Помимо того, что с Олегом Вулфом можно было беседовать часами на любые темы, включая обсуждение природы барионной материи, с ним, как мало с кем ещё, можно было подолгу молчать. По слову Чорана, он «не искал, а избегал плодовитости, предпочитая слово словесам, и хранил молчание, нарушая его лишь оттеняющие безмолвный фон моменты». Часто после таких молчаний рождались стихи. Эта тема присутствует в его стихотворении «Молчание». Более подробно об этом могут промолчать немногие те, кому хорошо знаком подобный опыт общения с ним.
Ближе к завершению земного пути он вступил в свою «прозаическую эпоху», когда всё в той же лесной сторожке, изредка отпугивая случайного медведя холостым выстрелом из берданки, написал сборник рассказов «Молдавские сказки». Непритязательны названия каждой из них. Ещё более непритязательны их сюжеты. После их чтения иногда возникает ощущение, подобное ощущению, возникающему после чтения рассказов Чехова: мол, до чего же простая история! — каждый может такое написать. Не может. В том-то и вся штука. Для этого нужно и талант такой иметь, и тысячу книг прочесть, и на Сахалине пожить, и в Саянах, и в Средней Азии, и на Памире, и ещё много чего другого, о чём можно узнать, только увидев невидимую обратную сторону этого мира. В своём страшном, неотвратимом последнем действии Олег так и сделал. Он не только взглянул на мир с обратной стороны, но и навсегда ушёл в неё.
Разумеется, наша связь с ним не прервалась, ибо, как писал философ, «в строгом смысле слова мы вовне вообще не встречаемся с одухотворёнными существами. Если я вас воспринимаю как внешнее явление, то никакого отношения к душе, к одушевлённости вы не имеете». Стало быть, и с настоящим Олегом мы по-настоящему встречались только в его стихах и рассказах, а это никогда не прекратится.

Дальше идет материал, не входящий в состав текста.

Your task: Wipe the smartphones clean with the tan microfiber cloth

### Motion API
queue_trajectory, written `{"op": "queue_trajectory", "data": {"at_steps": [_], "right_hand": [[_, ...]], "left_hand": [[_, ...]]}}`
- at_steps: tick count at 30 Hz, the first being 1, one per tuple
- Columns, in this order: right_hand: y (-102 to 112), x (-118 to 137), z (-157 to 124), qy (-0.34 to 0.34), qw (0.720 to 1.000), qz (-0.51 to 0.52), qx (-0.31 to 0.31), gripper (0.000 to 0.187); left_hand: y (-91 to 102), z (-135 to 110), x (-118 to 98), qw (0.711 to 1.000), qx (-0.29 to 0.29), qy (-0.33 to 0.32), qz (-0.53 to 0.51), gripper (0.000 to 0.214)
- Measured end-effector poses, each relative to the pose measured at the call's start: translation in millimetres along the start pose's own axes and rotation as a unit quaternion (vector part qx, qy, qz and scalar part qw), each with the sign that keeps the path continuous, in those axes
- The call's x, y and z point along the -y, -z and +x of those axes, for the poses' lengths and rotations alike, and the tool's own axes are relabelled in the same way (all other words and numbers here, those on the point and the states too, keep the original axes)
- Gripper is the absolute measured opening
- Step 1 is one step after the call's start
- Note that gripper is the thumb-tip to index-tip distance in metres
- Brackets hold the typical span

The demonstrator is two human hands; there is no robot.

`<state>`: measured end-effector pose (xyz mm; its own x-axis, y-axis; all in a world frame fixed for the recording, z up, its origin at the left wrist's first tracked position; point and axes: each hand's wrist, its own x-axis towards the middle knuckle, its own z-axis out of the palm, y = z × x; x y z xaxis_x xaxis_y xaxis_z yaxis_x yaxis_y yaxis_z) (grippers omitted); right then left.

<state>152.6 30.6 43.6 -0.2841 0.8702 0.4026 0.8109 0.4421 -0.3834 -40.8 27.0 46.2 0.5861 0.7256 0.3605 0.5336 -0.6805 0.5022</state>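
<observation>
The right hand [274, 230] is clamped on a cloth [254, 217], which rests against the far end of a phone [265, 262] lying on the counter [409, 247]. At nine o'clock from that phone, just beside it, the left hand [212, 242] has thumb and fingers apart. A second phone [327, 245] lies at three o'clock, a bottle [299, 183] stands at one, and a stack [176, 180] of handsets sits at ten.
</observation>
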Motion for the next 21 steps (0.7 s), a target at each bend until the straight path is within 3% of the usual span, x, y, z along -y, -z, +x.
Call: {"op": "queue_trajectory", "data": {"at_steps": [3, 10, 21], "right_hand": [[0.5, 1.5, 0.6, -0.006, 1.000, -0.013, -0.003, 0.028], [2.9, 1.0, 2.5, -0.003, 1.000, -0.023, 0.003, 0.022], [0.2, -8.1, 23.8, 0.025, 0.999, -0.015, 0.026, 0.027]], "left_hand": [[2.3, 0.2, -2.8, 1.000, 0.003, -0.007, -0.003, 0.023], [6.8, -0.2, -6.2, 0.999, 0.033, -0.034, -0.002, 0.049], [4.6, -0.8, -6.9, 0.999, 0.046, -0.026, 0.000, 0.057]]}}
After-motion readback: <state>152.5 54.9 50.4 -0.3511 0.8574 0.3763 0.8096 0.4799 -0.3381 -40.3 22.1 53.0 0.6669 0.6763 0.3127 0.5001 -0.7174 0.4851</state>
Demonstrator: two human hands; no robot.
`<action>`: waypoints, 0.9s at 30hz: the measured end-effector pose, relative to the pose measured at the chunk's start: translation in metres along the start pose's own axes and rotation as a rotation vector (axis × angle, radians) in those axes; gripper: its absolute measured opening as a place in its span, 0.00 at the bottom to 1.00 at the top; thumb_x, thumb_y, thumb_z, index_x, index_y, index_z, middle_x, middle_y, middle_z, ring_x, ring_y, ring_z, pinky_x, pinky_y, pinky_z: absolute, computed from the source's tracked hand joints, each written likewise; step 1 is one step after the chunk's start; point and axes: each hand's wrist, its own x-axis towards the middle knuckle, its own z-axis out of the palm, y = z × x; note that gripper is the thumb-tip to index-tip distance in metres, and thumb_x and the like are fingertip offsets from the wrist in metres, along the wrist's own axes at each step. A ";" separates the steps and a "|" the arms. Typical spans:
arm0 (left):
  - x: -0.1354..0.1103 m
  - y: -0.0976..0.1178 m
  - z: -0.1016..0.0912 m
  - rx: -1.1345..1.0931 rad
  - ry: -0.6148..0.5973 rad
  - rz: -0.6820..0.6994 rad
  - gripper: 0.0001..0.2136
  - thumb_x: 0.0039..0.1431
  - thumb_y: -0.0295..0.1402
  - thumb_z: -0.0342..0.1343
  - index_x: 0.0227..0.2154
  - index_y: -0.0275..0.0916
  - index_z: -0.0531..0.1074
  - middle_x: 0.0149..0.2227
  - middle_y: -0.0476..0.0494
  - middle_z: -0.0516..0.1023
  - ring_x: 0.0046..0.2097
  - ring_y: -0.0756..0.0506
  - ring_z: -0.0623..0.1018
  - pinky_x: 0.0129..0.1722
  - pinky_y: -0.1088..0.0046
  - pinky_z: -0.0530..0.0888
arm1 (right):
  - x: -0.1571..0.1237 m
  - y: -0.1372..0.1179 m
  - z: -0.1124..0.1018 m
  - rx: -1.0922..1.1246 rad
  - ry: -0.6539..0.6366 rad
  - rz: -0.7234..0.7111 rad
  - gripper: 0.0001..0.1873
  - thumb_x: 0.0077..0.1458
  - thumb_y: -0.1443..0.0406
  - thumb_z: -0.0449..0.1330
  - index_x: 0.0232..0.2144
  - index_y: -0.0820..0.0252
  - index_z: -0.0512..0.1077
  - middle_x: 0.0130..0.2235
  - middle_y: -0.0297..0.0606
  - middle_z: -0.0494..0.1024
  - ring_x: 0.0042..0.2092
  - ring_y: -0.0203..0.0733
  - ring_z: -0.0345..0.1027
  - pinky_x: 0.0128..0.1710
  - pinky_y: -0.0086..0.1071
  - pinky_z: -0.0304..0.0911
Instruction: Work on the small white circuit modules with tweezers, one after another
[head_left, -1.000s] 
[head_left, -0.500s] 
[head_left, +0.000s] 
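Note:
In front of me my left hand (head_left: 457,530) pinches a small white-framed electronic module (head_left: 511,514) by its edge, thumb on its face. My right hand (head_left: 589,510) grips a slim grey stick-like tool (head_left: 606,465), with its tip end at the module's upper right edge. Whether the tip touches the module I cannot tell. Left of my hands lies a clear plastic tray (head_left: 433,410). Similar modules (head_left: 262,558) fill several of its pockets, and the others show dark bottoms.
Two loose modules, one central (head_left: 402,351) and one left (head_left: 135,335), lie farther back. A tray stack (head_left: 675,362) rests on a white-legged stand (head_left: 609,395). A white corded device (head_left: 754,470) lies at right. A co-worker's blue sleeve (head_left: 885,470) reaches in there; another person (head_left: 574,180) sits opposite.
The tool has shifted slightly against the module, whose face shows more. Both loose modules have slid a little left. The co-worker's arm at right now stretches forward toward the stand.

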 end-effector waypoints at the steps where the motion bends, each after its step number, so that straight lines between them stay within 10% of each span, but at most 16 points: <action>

Вся жизнь Олега была посвящена,— по его же определению — «добиранию в своих стихотворениях смысла жизни» и созданию витающих над нами монад, в которых он только и существовал по-настоящему. Они были, есть и будут, и сейчас ещё яснее ощущается та правда, которой он всю свою жизнь служил. Повезло тем, кто столкнулся в жизни с таким человеком, о котором не будут написаны песни, но который так проник в души тех, кто его знал, что его монады стали его продолжением в этих душах и образуют удивительный воздушный круг, который всегда находится там, где бродит его дух.